Isoler et marginaliser le MNLA
Aujourd’hui encore, c’est la place du MNLA qui pose problème. Ce mouvement qui contrôle Kidal, avec la complicité – ou du moins avec la bienveillance - des français, refuse de rendre ses armes. De fait, les trois régions du nord (Kidal, Gao, Tombouctou) représentent 70% du territoire malien et 9% de la population. Et les Touaregs y sont minoritaires, vivant avec des Peuls, des Songhais, des Arabes. En outre, beaucoup de Touaregs disent que le MNLA ne les représente pas. Mais, certes, cela fait 50 ans qu’il y a des revendications identitaires touarègues, plus ou moins fondées. Les Touaregs sont donc eux-mêmes divisés. Ce qui a conduit à la création récente d’un nouveau mouvement touareg indépendant qui entend se poser comme une alternative aux indépendantistes du MNLA. La Plateforme des cadres et des leaders kel-tamasheks, c’est-à-dire Touaregs, prétend représenter la majorité des Touaregs, tous ceux qui n’ont pas pris les armes et qui se sentent Maliens. Les principaux objectifs de cette nouvelle plateforme tamashek - c’est-à-dire touarègue - sont de réaffirmer l’attachement de la communauté à la République du Mali et à la laïcité et exiger la neutralisation de tous les groupes armés. Cela signifie que ce mouvement veut se démarquer des indépendantistes du MNLA. Son président, le député de Menaka, Bajan Ag Hamatou l’affirme lui-même : « Tous les Touaregs sont loin d’être avec le MNLA. Ils se trouvent que ce sont des hommes qui ne nous ont jamais représenté, qu’on n’a jamais mandaté et qui parlent en notre nom, ce n’est pas normal. Nous sommes là pour dire, voilà ce que sont les Touaregs du Mali ».

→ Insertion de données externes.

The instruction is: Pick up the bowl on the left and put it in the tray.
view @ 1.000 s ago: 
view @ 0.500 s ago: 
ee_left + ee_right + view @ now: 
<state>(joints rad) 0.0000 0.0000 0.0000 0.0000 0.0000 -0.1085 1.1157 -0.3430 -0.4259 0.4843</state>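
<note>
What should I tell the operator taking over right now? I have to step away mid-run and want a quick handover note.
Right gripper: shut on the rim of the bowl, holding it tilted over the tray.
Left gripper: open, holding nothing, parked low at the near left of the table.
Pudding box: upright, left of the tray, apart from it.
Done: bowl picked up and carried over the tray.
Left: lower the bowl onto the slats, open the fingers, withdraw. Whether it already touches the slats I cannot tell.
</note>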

Désarmement par la « négociation » ou par la « force »

En effet, il n’y a aucune raison qu’il reste des groupes armés au nord du pays. Une des missions de Serval et de la force internationale, c’est de désarmer les groupes non étatiques. D’autant que le fait que le MNLA garde ses armes profite à d’autres factions comme le Mouvement islamique de l’Azawad et Ansar Dine. Il faudrait donc essayer de négocier de manière pacifique. Dans un premier temps, il faut privilégier une approche technique : se demander quelles sont les modalités du désarmement ? Quelles garanties doivent accompagner ce désarmement ? Il est fondamental que l’État malien soit représenté mais pas nécessairement par une force militaire, dès lors qu’il y a des forces internationales. Il faut privilégier les services sociaux de base : éducation, sécurité alimentaire, santé…
Toujours est-il que le ministre malien de la Défense et des anciens combattants, le Général de brigade Yamousssa Camara, a déclaré que l’armée malienne est prête à agir en cas d’échec des négociations avec le MNLA. « L’étape de Kidal ne pose aucun problème, si les Français estiment que Kidal peut être récupérée sans effusion de sang, c’est une bonne chose. L’armée malienne est en tout cas en ordre de bataille pour reconquérir Kidal », a souligné le Général Yamoussa Camara.
Comme on le voit à travers les positions des uns et des autres - et compte tenu de la situation sur le terrain - évoquer l’organisation d’élections dans ces conditions en moins de deux mois, s’apparente à de l’utopie.